Kerviel would have also been sitting in a trading room surrounded by colleagues. Usually prop traders work in teams and so SocGen are effectively suggesting that Kerviel was conducting all these activities in full view of his colleagues. Admittedly a colleague sitting at a keyboard all day, playing with spreadsheets etc is completely normal behaviour for a trader.

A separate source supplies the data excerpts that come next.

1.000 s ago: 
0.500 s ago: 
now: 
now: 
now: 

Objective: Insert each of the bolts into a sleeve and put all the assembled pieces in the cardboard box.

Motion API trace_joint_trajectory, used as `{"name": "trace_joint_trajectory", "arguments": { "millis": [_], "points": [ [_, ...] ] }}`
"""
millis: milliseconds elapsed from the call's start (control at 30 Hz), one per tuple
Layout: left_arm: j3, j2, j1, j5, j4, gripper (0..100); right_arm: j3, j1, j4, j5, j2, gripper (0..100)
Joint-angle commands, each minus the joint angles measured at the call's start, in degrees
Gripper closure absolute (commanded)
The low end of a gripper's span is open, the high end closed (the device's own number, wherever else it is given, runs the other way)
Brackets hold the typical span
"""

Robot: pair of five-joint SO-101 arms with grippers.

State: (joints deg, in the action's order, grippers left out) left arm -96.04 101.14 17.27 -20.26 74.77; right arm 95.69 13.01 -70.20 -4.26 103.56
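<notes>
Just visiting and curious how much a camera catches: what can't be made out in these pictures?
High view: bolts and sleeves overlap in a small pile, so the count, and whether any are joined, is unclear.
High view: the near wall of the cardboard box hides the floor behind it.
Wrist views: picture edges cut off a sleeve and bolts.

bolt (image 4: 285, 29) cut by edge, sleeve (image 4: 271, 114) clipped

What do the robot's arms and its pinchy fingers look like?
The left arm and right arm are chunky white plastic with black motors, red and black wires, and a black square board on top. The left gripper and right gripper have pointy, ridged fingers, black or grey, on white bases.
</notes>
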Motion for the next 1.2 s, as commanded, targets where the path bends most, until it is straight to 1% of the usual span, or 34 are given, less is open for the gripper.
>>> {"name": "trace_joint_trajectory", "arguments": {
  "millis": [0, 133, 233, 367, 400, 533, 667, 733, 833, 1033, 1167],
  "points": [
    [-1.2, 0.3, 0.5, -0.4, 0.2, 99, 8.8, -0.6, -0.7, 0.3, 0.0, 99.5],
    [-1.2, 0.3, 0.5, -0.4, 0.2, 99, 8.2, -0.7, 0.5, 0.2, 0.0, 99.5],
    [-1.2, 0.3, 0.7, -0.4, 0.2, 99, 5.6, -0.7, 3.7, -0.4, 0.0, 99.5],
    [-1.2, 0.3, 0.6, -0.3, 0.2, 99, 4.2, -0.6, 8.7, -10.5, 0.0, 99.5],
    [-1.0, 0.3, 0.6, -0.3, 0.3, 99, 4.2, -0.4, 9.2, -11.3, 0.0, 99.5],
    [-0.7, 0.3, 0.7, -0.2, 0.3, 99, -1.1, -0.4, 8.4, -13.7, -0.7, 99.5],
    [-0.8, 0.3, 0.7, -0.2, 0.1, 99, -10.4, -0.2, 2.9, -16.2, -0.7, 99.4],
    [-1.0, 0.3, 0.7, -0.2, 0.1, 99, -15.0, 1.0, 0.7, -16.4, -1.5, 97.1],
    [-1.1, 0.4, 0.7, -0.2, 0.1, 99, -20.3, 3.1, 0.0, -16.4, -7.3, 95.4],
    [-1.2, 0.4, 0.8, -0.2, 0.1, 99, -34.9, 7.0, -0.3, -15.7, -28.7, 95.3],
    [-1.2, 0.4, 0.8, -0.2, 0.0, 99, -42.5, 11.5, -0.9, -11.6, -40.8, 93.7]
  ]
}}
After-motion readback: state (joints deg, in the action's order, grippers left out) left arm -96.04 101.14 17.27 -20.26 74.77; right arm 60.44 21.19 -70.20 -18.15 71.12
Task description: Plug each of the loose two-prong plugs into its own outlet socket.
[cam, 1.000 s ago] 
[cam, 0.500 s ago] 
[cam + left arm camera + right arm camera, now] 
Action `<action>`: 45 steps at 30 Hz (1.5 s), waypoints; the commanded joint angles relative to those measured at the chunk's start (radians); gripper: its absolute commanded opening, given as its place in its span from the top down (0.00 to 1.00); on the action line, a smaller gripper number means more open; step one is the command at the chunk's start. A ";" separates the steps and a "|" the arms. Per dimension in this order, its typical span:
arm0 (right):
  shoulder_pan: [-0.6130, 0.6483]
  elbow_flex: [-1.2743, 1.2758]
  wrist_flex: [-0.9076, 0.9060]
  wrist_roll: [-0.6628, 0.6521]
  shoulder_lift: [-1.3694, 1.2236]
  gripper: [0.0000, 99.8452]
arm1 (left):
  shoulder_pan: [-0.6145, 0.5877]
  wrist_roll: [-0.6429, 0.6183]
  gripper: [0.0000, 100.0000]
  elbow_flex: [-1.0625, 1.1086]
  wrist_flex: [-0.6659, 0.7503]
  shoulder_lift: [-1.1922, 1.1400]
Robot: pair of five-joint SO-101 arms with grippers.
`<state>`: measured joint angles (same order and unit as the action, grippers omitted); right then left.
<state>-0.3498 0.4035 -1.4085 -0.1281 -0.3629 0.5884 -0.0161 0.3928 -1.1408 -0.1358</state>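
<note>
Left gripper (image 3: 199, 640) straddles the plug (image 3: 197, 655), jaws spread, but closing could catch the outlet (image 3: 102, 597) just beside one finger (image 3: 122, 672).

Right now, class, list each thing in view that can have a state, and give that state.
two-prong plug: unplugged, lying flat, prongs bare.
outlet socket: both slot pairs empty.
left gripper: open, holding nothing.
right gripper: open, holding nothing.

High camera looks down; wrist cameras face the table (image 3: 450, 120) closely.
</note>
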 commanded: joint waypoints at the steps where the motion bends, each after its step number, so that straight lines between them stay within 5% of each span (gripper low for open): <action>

In the Nick Leeson case, he was booking trades to an error/suspense account. Most banks have controls over opening accounts [documentation required, several internal authorisations] and classify accounts to which trades are booked as House, Exchange/Market and Client. One way round this is to make use of previously little used or dormant accounts. However, Suspense/Error accounts in each of these categories are normally closely inspected but even if they were only checked every few days, the volume of trades assigned by Kerviel to such accounts, if he was using this approach, would have been enormous. Moreover, the account balances would have been sizeable and warranted attention. I should acknowledge that, sadly, a consistent pattern of activity or balance can lull people into a comfort level that things are “normal”, whereas eractic fluctuations or activity draw suspicion.
Again, all the above is conjecture on my part, but the story coming out currently is very flimsy and it’s a risky PR strategy.